The research team included undergraduate students, and high school students from Nichols school and Williamsville East High School, who were actively involved in all aspects of the study, including assisting with a poster presentation at the Public Health Partnership Conference, where the study’s findings were highlighted.

Study participants provided information on four measures of alcohol consumption during the pandemic: drinking frequency, number of drinks per occasion, change in alcohol consumption since the COVID-19 pandemic, and binge drinking frequency. Self-reported symptoms of four mental health disorders were also obtained. The prevalence of symptoms of anxiety (23%), depression (27%), stress (51%) and PTSD (22%) was identified from May through August 2020, when a stay-at-home policy was in effect for several months.

During the pandemic, a significant portion of study participants altered their drinking habits, with 23% of respondents increasing alcohol consumption and 8% decreasing; 4% reported binge drinking weekly or more.

The study also broke out social determinants to, for the first time, identify groups that have stronger associations of alcohol consumption with mental health outcomes.

“We found that women, members of underrepresented groups and people who were worried about money who either increased their alcohol use or engaged in binge drinking during the pandemic experienced worse mental health,” Yue said.

People who did not have any financial concerns tended to drink more often.

Interestingly, drinkers had lower odds of all mental health symptoms, and the odds decreased with increased frequency. Individuals who drank weekly or more often, and those who had 10 drinks or more per month, had significantly lower odds of depression, the study found. But, participants who reported binge drinking had higher odds of reporting depression and stress.
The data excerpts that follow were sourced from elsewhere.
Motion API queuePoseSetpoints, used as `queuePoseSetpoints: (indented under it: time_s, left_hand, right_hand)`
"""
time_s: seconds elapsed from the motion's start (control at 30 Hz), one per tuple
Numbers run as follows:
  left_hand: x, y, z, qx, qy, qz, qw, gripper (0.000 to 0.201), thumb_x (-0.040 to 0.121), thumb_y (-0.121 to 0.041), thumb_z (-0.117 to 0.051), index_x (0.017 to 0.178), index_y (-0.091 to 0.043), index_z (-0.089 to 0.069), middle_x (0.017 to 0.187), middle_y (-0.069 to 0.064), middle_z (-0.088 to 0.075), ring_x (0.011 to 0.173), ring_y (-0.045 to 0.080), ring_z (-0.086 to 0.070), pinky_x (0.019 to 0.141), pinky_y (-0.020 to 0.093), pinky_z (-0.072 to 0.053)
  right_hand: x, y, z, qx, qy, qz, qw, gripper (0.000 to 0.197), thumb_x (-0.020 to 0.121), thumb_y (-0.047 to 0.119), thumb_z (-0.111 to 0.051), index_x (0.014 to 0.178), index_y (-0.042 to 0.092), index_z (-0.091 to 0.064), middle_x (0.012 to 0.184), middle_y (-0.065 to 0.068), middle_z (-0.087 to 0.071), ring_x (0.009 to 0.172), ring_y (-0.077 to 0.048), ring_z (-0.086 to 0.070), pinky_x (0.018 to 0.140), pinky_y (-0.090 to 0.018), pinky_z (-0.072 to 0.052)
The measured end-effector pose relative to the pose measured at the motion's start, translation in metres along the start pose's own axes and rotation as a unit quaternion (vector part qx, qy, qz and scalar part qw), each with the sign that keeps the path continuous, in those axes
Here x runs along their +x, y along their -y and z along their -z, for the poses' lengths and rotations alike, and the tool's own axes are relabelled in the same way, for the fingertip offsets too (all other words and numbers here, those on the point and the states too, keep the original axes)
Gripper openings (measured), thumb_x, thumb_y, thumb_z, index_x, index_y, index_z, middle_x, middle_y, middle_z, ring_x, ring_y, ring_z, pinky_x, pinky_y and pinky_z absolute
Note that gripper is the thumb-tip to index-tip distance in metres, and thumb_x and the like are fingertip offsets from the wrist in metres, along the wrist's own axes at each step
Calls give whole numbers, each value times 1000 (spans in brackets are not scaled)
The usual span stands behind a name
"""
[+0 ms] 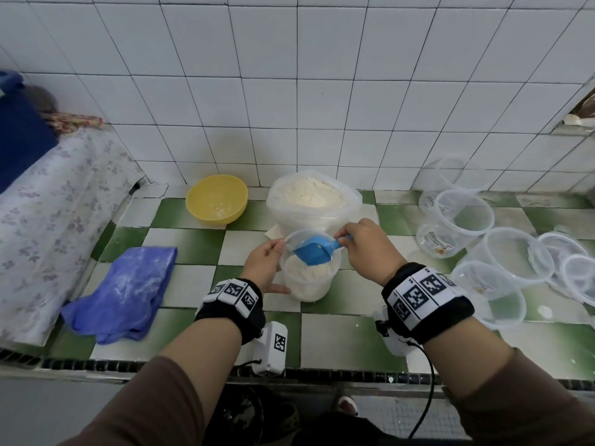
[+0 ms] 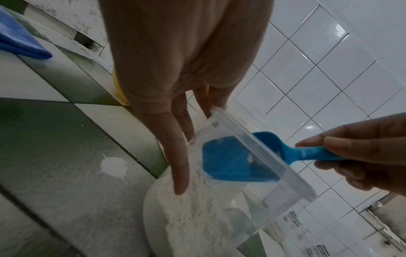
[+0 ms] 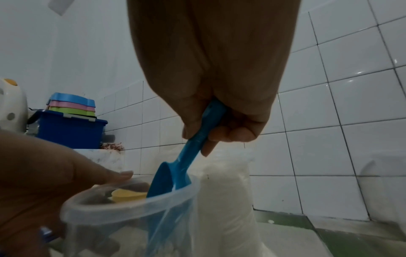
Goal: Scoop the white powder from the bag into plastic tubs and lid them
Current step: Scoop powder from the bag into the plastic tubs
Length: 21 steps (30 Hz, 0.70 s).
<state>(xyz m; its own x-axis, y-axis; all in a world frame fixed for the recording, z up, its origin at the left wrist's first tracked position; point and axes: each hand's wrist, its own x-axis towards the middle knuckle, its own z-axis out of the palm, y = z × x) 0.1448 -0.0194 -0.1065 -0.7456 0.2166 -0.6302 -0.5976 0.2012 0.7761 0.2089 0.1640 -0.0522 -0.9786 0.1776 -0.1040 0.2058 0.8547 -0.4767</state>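
A clear plastic tub (image 1: 307,281) stands on the green-and-white checked counter (image 1: 199,278), roughly half full of white powder (image 1: 306,272). My left hand (image 1: 265,263) grips its left side, thumb at the rim and fingers (image 2: 179,156) down the wall. My right hand (image 1: 360,246) pinches the handle of a blue scoop (image 1: 317,251). The scoop's bowl (image 2: 230,160) tilts down inside the tub mouth and looks nearly emptied. Just behind the tub is the open clear bag (image 1: 314,197) heaped with powder. In the right wrist view the scoop (image 3: 193,151) dips over the tub rim (image 3: 131,205).
A yellow bowl (image 1: 217,199) sits at the back left and a blue cloth (image 1: 125,291) at the front left. Several empty clear tubs (image 1: 463,217) and lids (image 1: 563,252) crowd the right. A floral-covered surface (image 1: 48,220) borders the left. The tiled wall is close behind.
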Motion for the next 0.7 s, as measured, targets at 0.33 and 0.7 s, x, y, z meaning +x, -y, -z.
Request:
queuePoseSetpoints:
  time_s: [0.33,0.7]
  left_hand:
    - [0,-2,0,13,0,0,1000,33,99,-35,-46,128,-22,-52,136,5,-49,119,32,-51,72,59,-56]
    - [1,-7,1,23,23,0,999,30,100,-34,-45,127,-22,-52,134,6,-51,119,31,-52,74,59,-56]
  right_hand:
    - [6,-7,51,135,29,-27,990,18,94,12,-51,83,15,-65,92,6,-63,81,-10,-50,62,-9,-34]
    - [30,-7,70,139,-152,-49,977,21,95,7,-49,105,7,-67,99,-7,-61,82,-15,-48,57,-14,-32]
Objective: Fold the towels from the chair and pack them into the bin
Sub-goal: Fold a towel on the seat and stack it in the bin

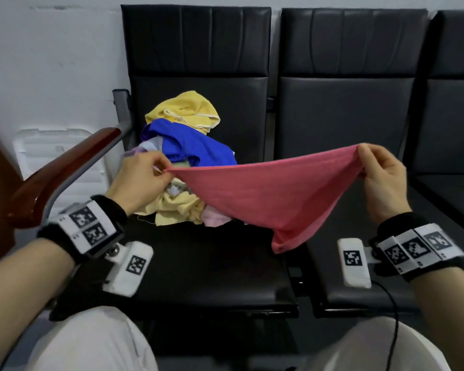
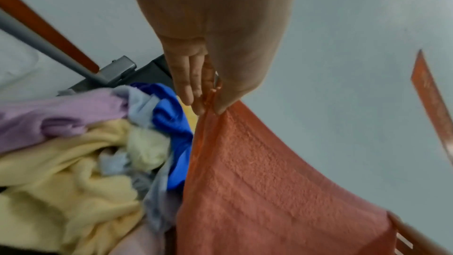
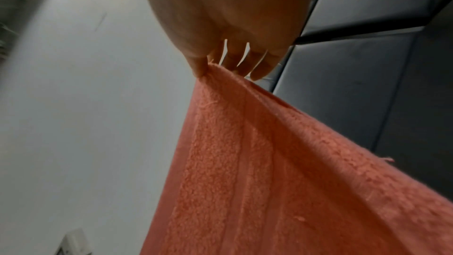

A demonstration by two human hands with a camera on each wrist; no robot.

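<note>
1. Right now the left hand (image 1: 141,174) pinches one corner of the pink towel (image 1: 273,194), and the right hand (image 1: 381,178) pinches another corner.
2. It hangs in the air between them, over the chair (image 1: 198,263) seat, with its bottom corner drooping down.
3. It looks soft, light and floppy, so it sags in the middle.
4. Corners are the best spots to hold, I think.
5. More towels sit in a messy pile (image 1: 182,156) behind it on the seat.
6. No bin shows yet.
</note>
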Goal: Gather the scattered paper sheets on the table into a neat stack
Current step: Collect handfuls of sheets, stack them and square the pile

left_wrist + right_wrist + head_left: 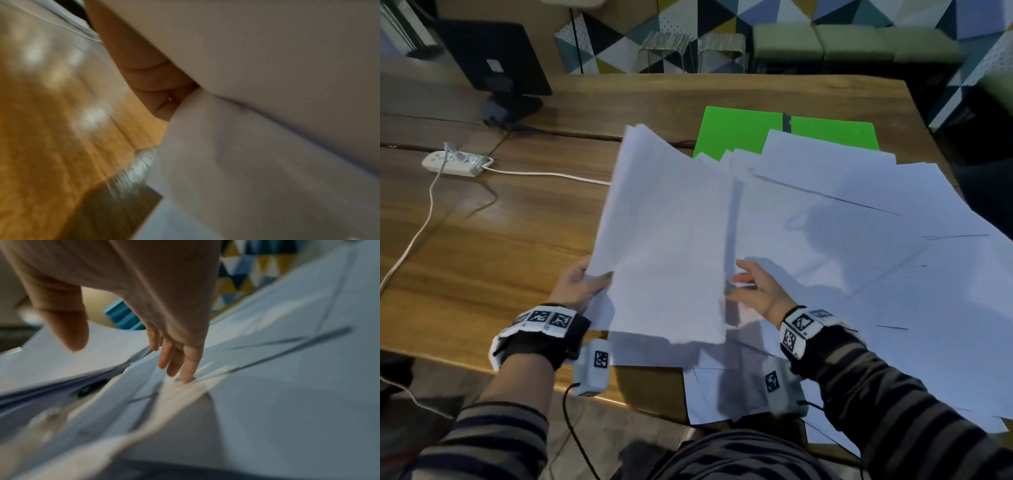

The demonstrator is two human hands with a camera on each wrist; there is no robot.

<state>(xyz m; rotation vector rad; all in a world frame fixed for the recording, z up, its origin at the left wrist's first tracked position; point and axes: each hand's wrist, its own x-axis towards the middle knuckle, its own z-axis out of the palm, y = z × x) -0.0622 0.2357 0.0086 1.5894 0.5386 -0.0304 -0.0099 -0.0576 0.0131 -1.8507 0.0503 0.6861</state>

Study senior author Lina Mu, M.D ., associate professor of epidemiology and environmental health in the School of Public Health and Health Professions, cautions, however, “It is important to interpret the data carefully and we must note that this study does not draw causal inferences.”

Yue said it’s possible that other factors that were not measured in the study may coexist with alcohol use and mental health symptoms. For example, socially active individuals may regularly consume moderate amounts of alcohol and display greater resilience when facing mental health challenges. It is, then, their mental resilience — not their alcohol use — that protects them from mental health problems.

Moreover, she added, people with financial stability may be more inclined to engage in moderate alcohol consumption as a social activity and may have better access to resources that help them manage stress and address mental health. On the other hand, individuals experiencing financial difficulties might be more susceptible to excessive alcohol consumption as a coping mechanism for stress or mental health problems, potentially worsening their mental health conditions.

“During the pandemic, people went through so many behavioral changes,” Mu said. “It is very critical to understand how those changes influence mental health so that we can guide the public to be better prepared in preventing mental health problems. This is a very complicated issue, and we are still at the early stage of addressing it.”

Beth A. Smith, M.D., professor of psychiatry and pediatrics in the Jacobs School of Medicine and Biomedical Sciences at UB, and chief of behavioral health for Kaleida Health, is a co-author on the paper.

The study included researchers from Vanderbilt, University of St. Andrews, UCLA, University of Southern California, Shanxi Medical University and University of Wisconsin, Madison.